A revista Época, que tem como matéria de capa esta semana o deputado federal e pastor, ex-gay, Sargento Isidório, resolveu seguir no tema, porém, dessa vez atacando a psicóloga Rosângela Justino, uma das defensoras do acolhimento psicológico de pessoas que desejam abandonar a homossexualidade.



"A psicóloga autora da ação da 'cura gay' segue despachando neste mandato no gabinete do deputado Sóstenes Cavalcante, do DEM do Rio de Janeiro", diz um trecho da matéria em tom debochado contra a profissional.

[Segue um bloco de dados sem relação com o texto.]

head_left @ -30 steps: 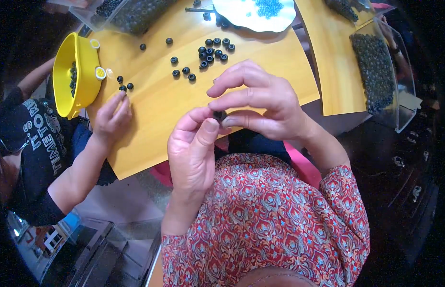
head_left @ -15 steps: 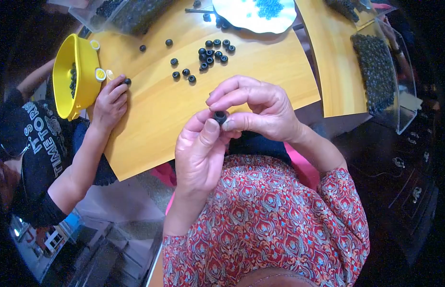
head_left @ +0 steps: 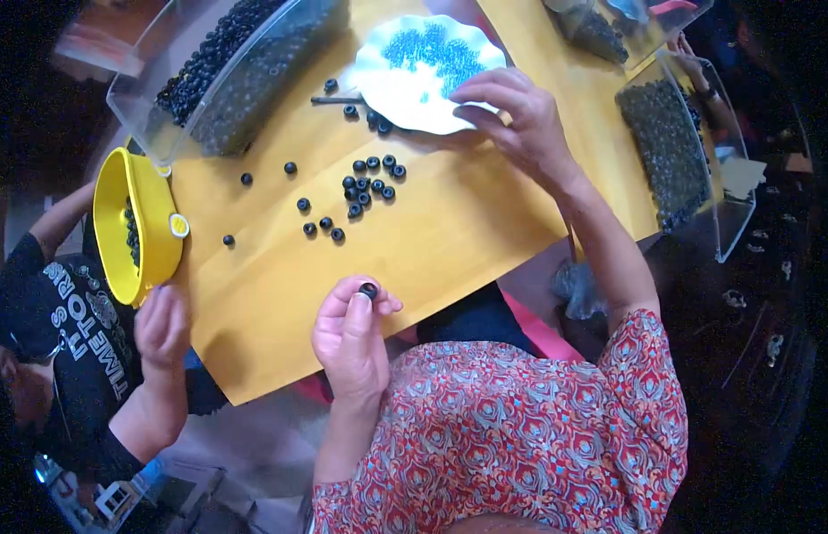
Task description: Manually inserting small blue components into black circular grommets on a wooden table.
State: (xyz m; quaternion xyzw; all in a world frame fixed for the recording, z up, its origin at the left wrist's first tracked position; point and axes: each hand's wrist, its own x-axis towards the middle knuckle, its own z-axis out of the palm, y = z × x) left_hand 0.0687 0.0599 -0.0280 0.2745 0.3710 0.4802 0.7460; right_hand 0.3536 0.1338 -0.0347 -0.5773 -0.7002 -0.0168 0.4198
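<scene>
My left hand point(head_left: 352, 334) pinches a small round black part with a hole in its top, like a thick bead point(head_left: 369, 290), between thumb and forefinger near the table's front edge. Over the right rim of a white scalloped plate point(head_left: 387, 111) reaches my right hand point(head_left: 521, 120), its thumb and fingertips a little apart. Small bluish pellets point(head_left: 432, 49) lie spread across that plate. Whether a pellet touches my right fingertips is too small to make out. Several matching black parts point(head_left: 363, 184) sit loosely grouped on the wooden table between my hands and the plate.
A clear bin of black parts point(head_left: 227, 58) stands at the far left, and another clear bin point(head_left: 654, 147) at the right. A yellow basket point(head_left: 169, 227) is at the left edge, beside a co-worker's blurred hand point(head_left: 162, 325). A thin dark rod point(head_left: 334, 101) lies by the plate.
My right hand has left the black bead-like part and moved up and right to the plate. My left hand keeps hold of it. The view has shifted; the co-worker's hand has drawn back toward the basket.
</scene>
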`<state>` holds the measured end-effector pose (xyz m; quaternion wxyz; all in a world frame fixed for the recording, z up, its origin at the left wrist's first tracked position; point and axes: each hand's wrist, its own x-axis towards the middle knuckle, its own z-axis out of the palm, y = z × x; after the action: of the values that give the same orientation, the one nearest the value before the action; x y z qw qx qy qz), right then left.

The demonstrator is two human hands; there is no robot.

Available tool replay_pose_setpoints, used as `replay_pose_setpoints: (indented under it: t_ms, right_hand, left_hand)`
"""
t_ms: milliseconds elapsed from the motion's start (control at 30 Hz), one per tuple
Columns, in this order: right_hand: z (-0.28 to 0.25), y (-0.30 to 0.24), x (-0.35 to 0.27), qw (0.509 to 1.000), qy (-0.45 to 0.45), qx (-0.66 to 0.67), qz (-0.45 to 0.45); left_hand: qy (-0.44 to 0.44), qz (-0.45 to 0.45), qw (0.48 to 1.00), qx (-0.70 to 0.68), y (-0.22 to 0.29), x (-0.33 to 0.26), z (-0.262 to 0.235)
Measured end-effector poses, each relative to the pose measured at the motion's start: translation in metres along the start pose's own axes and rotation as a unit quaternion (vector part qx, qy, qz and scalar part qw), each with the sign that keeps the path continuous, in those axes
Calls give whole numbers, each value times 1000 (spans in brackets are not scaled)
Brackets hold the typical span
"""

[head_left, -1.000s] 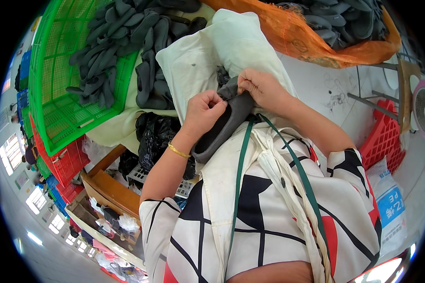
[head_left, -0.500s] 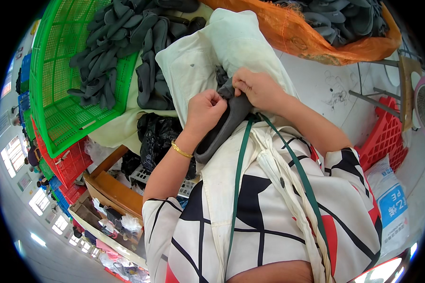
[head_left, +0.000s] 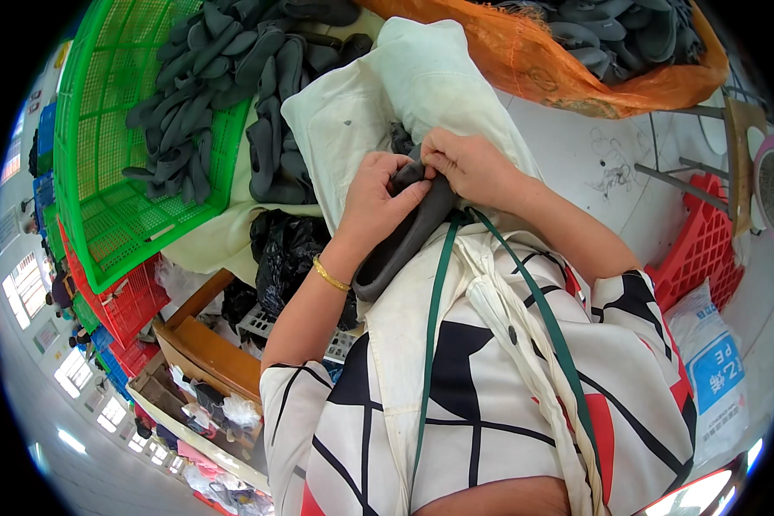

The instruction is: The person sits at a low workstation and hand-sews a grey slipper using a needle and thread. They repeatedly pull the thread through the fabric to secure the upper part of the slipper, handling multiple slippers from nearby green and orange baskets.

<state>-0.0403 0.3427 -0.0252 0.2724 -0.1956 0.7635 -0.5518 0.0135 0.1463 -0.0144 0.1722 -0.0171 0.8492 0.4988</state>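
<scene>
Two hands meet on one long dark grey rubber shoe sole (head_left: 404, 236), which we hold over our lap against the white cloth apron (head_left: 378, 103). Our left hand (head_left: 371, 206) wraps its grip around the sole's upper part, fingers closed on it. Our right hand (head_left: 469, 165) pinches the sole's top end, thumb and fingertips pressed tight. Beyond lie more grey soles in a green plastic crate (head_left: 120, 219) and in an orange mesh sack (head_left: 568, 73). A red plastic crate (head_left: 705, 249) stands at our right.
</scene>
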Motion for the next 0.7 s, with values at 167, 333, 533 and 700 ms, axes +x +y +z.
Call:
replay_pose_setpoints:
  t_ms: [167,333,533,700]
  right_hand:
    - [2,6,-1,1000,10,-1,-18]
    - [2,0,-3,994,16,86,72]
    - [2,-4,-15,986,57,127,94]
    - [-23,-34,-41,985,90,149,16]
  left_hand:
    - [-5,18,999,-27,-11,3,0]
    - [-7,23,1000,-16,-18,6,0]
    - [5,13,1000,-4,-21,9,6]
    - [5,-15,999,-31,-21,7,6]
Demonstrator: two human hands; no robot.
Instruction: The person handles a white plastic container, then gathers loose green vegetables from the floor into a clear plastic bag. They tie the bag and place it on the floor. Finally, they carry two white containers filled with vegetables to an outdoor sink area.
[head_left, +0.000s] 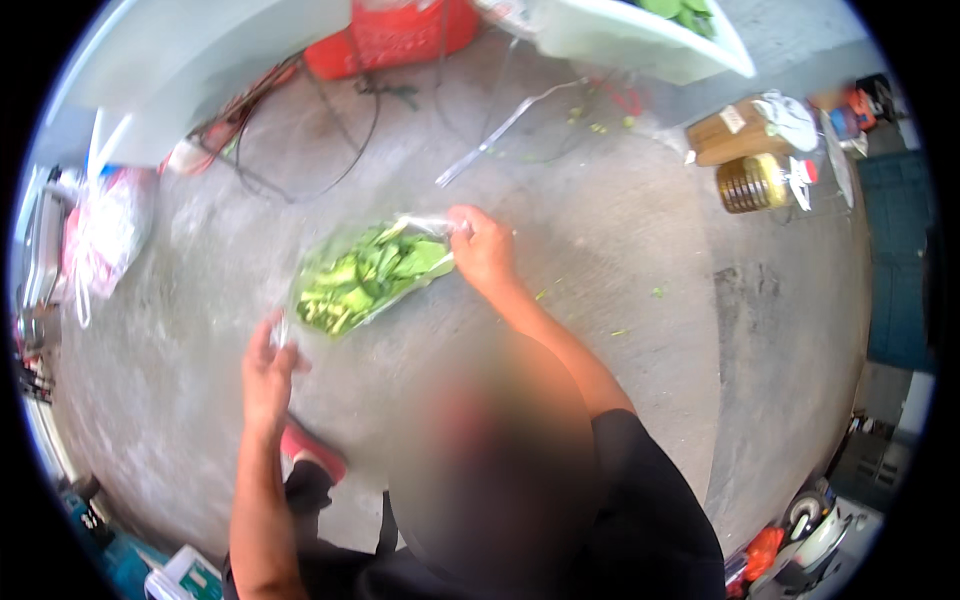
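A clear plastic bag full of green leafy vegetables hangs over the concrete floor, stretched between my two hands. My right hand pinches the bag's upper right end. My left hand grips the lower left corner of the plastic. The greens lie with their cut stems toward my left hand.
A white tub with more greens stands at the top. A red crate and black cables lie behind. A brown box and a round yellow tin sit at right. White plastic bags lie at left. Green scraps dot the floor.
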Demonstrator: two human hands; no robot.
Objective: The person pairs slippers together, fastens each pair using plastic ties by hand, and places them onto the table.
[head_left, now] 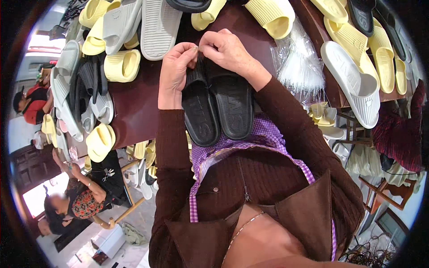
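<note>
The left hand (177, 66) and right hand (227, 51) are pinched closed, on what I cannot tell; black slippers (232, 109) lie paired, maybe for reaching both together.

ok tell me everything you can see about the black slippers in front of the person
The black slippers are a matching pair, side by side, footbeds up, looking like rubber or foam. The footbeds have fine ribs and lettering; wide straps cross the far end. Their rounded heels point toward the person, over the purple checked apron. At the strap end, the left hand and right hand meet, fingers pinched; what they pinch is too small to tell.
</note>
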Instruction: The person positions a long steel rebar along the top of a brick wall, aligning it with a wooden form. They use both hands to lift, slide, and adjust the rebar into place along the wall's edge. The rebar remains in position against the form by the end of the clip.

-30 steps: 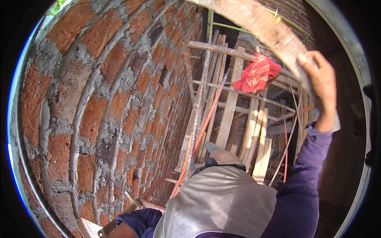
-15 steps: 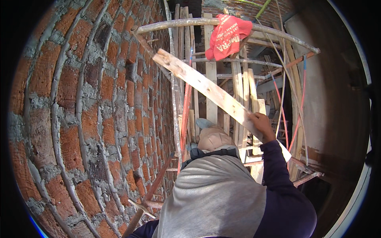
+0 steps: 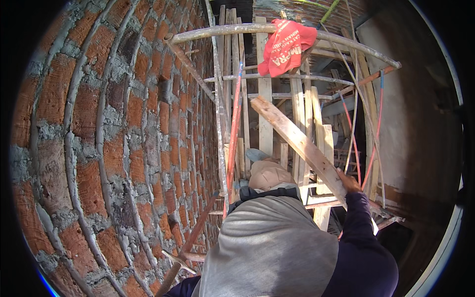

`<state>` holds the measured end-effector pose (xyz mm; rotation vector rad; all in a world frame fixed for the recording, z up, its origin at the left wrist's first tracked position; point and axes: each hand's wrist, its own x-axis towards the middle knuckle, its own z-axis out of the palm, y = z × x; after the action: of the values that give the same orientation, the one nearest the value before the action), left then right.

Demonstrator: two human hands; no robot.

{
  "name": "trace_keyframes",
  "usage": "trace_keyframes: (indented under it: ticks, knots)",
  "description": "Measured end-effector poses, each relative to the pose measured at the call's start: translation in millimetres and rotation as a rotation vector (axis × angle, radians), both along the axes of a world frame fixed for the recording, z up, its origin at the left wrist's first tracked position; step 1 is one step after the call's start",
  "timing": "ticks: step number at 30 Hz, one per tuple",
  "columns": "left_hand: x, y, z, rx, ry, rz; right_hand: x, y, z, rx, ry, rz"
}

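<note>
My right hand [image 3: 350,182] is closed around a long wooden plank [image 3: 299,142], gripping it by its edge to the right of my body. The plank slants across the scaffold, its far end up and to the left and its near end running back beside my right arm. Of my left arm only a bit of dark sleeve [image 3: 184,287] shows at the bottom edge; the hand itself is out of sight. Close to that sleeve is a ribbed metal rod with a T-shaped top [image 3: 177,261].
A rough brick wall [image 3: 114,163] rises close on my left. Metal scaffold tubes [image 3: 222,29] frame the space ahead, with a red cloth [image 3: 287,48] draped over the top bar. Several upright boards [image 3: 264,114] stand beyond. Red and blue braces [image 3: 233,133] and a plain wall [image 3: 401,123] flank the scaffold.
The plank has been drawn back and to the right, so its far end has left the brick-wall side. My right hand has moved right and slightly nearer, still gripping it.
</note>
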<state>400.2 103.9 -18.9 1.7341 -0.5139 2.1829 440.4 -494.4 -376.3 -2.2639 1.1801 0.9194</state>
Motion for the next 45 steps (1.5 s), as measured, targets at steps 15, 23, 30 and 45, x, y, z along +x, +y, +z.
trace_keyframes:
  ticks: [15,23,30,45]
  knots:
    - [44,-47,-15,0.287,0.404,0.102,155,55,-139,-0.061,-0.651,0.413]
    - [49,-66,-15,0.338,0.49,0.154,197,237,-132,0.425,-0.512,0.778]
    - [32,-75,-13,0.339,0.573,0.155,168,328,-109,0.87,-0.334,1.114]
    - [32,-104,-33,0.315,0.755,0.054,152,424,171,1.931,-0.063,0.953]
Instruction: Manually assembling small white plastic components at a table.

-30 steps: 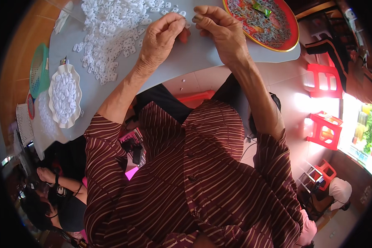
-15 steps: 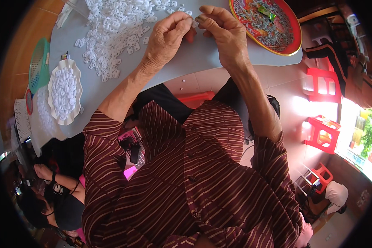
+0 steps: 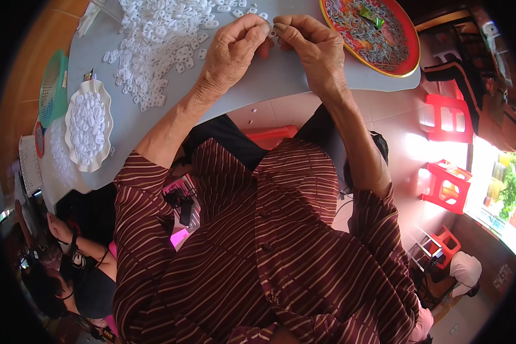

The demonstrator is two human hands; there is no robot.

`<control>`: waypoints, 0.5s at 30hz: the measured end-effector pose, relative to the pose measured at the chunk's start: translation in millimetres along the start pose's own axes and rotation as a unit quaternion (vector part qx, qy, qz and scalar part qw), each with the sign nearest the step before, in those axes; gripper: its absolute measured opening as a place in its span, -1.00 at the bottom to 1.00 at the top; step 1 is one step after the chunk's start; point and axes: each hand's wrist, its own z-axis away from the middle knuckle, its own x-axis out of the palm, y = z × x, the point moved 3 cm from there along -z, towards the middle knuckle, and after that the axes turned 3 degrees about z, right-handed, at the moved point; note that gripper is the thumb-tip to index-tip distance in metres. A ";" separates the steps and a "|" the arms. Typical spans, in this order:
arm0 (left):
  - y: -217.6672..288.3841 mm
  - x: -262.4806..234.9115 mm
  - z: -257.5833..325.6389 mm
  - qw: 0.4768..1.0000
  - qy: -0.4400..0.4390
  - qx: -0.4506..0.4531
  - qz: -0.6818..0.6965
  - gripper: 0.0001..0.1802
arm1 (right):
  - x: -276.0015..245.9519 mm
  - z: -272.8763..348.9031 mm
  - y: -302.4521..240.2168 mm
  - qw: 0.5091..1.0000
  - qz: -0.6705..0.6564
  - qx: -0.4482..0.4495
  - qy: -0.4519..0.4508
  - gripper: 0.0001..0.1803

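Fingers [image 3: 257,35] of the left hand [image 3: 230,53] curled in tight, tips meeting the tips of the right hand [image 3: 311,41] right at the middle, pinched narrow on a tiny white plastic piece [image 3: 272,32] held between both. Barely visible, that piece, mostly hidden by the fingertips. Both hands hovering just above the grey surface [image 3: 269,86], knuckles up, forearms coming in from below.

Just to the left of the left hand, a big loose pile of white plastic pieces [image 3: 160,40] spread over the surface, a few strays near the fingertips. Further left, a scalloped white dish [image 3: 88,125] heaped with more of the same white pieces, well apart from the hands. Beyond that, near the edge, a green mesh basket [image 3: 53,86].

On the right, near the right hand, a round red tray [image 3: 408,53] with a yellow rim, filled with small pale bits and something green on top.

Down below, a dark red striped shirt [image 3: 258,252] filling most of the view. Off to the right on the pink tiled floor, 3 red plastic stools [image 3: 446,184]. Lower left, another person [image 3: 80,269] in dark clothes, low down beside the surface.
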 end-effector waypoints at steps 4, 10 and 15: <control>-5.5 -1.6 -1.1 1.000 -0.017 -0.001 -0.020 -0.76 | -6.5 -4.6 -0.7 0.999 0.008 0.000 -0.033 -0.86; -5.9 1.2 0.0 0.999 -0.005 0.034 -0.011 -0.79 | -4.2 -4.9 -0.1 0.995 0.083 -0.032 -0.041 -0.79; -0.3 0.1 1.7 0.997 0.015 0.067 -0.047 -0.80 | 0.9 1.1 -5.8 0.990 0.133 -0.038 0.015 -0.78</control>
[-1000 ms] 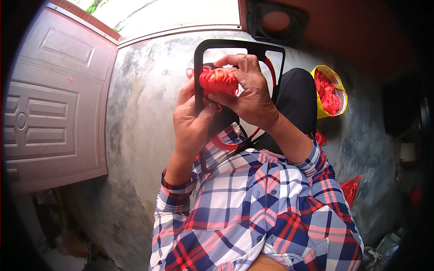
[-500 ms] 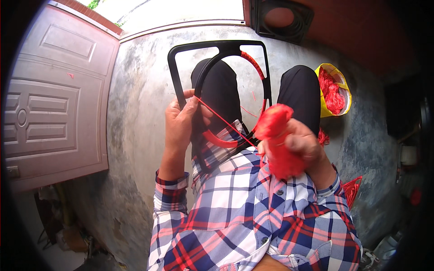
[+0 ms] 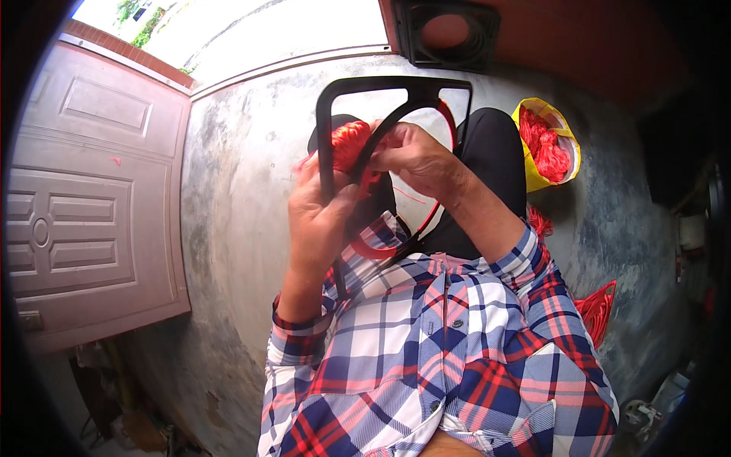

A tentativa de associar o termo "cura gay" a profissionais da psicologia que defendem o acolhimento de homossexuais egodistônicos é uma prática comum da grande imprensa, em sua maioria alinhada com o ativismo LGBT.


Outra psicóloga, a Marisa Lobo, autora do livro "Ideologia de Gênero na Educação", também é vítima das mesmas acusações infundadas, já tendo precisado enfrentar judicialmente o processos movidos pelo Conselho Regional de Psicologia do Paraná.

No caso de Rosângela Justino, ela sofreu uma ação em 2009 movida pelo Conselho Federal de Psicologia, por supostamente oferecer terapia de reversão sexual. Esse fato foi lembrado pela revista, dizendo que ela foi "punida por causa desse tratamento, e chamou a regra do conselho [Resolução 01/99] de 'nazista'.


No entanto, foi justamente essa Resolução 01/99, que restringe a liberdade profissional dos psicólogos para auxiliar homossexuais em conflito [egodistonia], que Justino e outros psicólogos conseguiram revogar, parcialmente, com uma ação movida contra o CFP em 2017.

A vitória contra o Conselho Federal de Psicologia, portanto, desde então despertou a ira de ativistas LGBTs que não admitem a verdade sobre os conflitos de ordem sexual, dos quais muitos envolvem abuso sexual e problemas com às figuras paterna e materna, possíveis de ser compreendidos apenas com ajuda profissional.


Por essa razão, ainda em 2009, após saber da sanção emitida contra ela pelo CFP, Justino já havia declarado que não desistiria dessa batalha:

"Estão me submetendo a uma mordaça. Mas quero dizer às pessoas que estão em estado de sofrimento psíquico e desejam deixar a homossexualidade que procurem profissionais nas suas cidades", afirmou a psicóloga na época, segundo o Correio do Estado.